27 czerwiec 2030 godz. 13:42

Dzień mijał jak każdy inny. Różnica tkwiła jedynie (albo aż) w tym, że Ryan nie czuł się jak człowiek. Wydawało mu się, że jest zabawką pośród tych biało odzianych profesorków obserwujących go na każdym kroku. Od spotkania z Jonathanem nie mógł odnaleźć siebie we własnych myślach.

Od godziny popychano go z sali do sali. Odpowiadał na pytania banalne, nie wymagające myślenia ani też wysiłku. Nie sądził, by miały one służyć czemukolwiek poza zapiskami.

– Pokażemy ci zdjęcie, a ty je nam opisz. – poprosił łysy gość, koło czterdziestki.

– Dziecko biegnie za psem…

– Jakiego koloru jest pies? – przerwał mu

– Czarny, labrador?

– Dalej, mów dalej…

– W tle widać las. Jest jesień. Liście pożółkły i spadły na ziemie. Na ławce sytuacji przygląda się starszy mężczyzna.

– Wiesz, gdzie się znajdują?

– Drzewa, droga, ławki… to park. – Ryan odpowiedział pewnie

– Świetnie… – tryumfalnie stwierdził łysol i pieczołowicie odnotował coś w swoim zeszycie, z którym spacerował po sali. – przejdziemy do następnej sali, zapraszam.

Gestem ręki zaprosił Ryan'a do kolejnego pomieszczenia. Na ścianach wywieszone były tablice z ciągami liczb i liter. Na innych znajdowały się proste działania matematyczne. Przy jednej ze ścian znajdowało się kolorowe akwarium.

– Po co to wszystko? – prychnął zirytowany

– Każdy płat mózgu jest odpowiedzialna za co innego. Jedne za myślenie i planowanie, inne zaś za uczucie lęku i strachu. Chcemy sprawdzić, czy wszystko działa tak jak powinno. Mózg interesuje nas najbardziej.
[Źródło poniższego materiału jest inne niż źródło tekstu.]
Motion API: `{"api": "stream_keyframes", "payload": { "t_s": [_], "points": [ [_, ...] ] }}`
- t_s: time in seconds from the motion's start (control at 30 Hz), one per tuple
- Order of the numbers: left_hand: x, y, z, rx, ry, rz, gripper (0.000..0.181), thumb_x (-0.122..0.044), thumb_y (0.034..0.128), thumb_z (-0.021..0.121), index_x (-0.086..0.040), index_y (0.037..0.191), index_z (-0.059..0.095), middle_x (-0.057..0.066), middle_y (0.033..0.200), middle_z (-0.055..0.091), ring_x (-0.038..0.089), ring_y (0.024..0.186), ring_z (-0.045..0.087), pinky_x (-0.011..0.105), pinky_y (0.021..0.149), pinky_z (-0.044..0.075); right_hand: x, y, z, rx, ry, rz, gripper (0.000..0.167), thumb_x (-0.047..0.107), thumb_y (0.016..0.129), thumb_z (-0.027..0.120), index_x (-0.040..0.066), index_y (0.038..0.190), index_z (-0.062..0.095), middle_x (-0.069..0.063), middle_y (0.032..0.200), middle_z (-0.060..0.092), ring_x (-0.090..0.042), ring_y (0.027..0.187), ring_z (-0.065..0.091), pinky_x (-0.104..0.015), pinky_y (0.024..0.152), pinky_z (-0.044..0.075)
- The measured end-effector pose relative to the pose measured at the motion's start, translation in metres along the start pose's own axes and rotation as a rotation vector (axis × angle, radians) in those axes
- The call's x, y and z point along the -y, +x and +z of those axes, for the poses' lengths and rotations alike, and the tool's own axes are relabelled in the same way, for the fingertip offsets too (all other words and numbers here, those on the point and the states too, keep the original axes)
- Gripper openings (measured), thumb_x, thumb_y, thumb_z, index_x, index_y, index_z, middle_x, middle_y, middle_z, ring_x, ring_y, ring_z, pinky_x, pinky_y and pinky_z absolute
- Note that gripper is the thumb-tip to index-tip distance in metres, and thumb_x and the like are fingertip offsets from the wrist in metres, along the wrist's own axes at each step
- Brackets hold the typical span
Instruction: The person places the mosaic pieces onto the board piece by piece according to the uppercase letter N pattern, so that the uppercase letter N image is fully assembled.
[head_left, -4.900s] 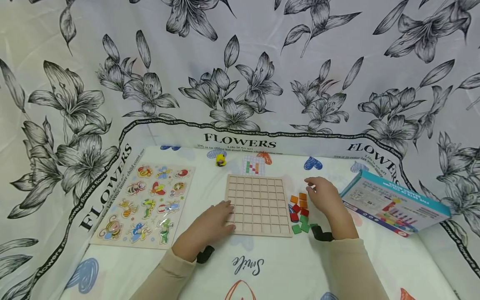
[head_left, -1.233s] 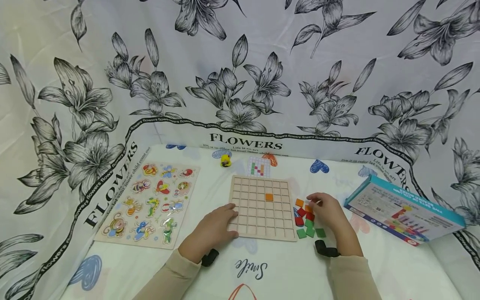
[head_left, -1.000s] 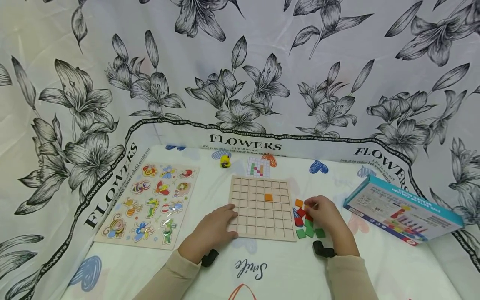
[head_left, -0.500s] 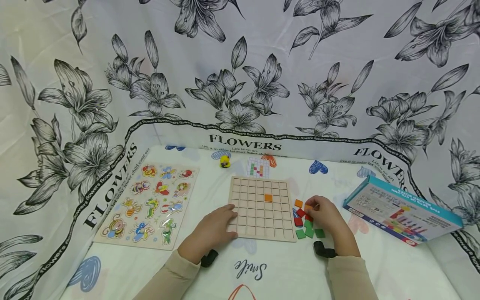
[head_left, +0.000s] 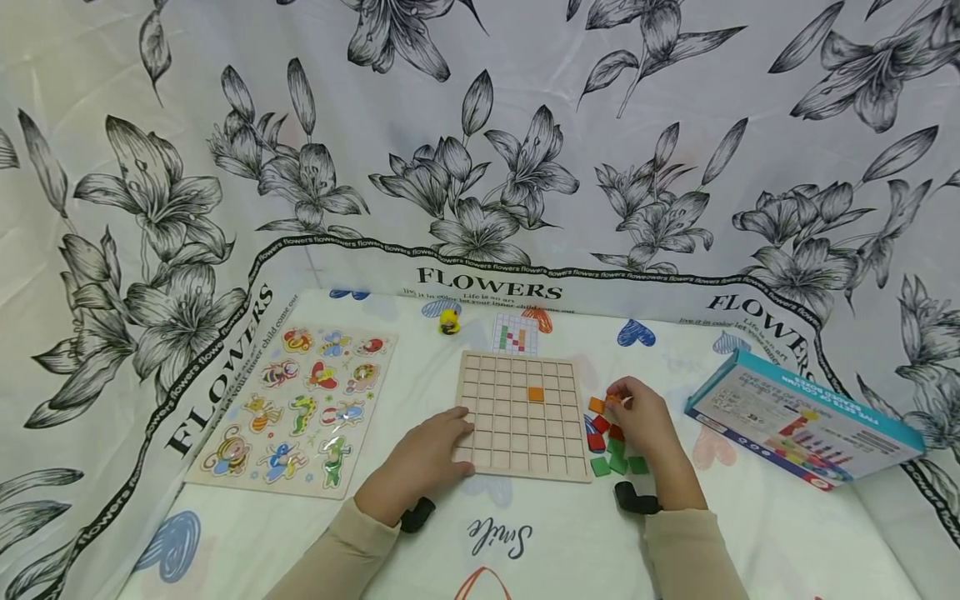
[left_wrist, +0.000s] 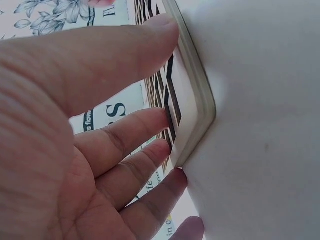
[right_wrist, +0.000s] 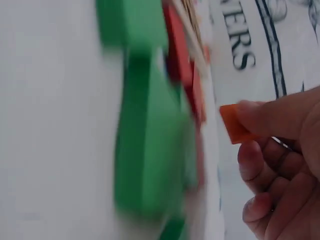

Ryan westchnął zrezygnowany.

– W takim razie, zaczynajmy… – drgnął ramionami

– Tu odkryjemy w tobie prawdziwego matematyka. – Wskazał długim drewnianym wskaźnikiem na jedno z działań.

– Osiem – odpowiedział krótko, chwile po tym wskazane zostało mu kolejne działanie – Jedenaście… dwa… cztery… cztery… dwadzieścia dwa…

– Wystarczy. Jeden błąd wynikający z kolejności działań. Poszło ci bardzo dobrze. Sprawdziliśmy już jak reagujesz na sytuacje, jak radzisz sobie z obserwacją i opisem, jak dodajesz odejmujesz i wykonujesz inne działania. Zostało nam odróżnianie. Wskażę ci tablicę z dwoma obrazkami. Ocenisz, który z bohaterów obrazka jest potencjalnie słabszy. – wyjaśnił mu i sięgnął za komodę po zestaw tablic.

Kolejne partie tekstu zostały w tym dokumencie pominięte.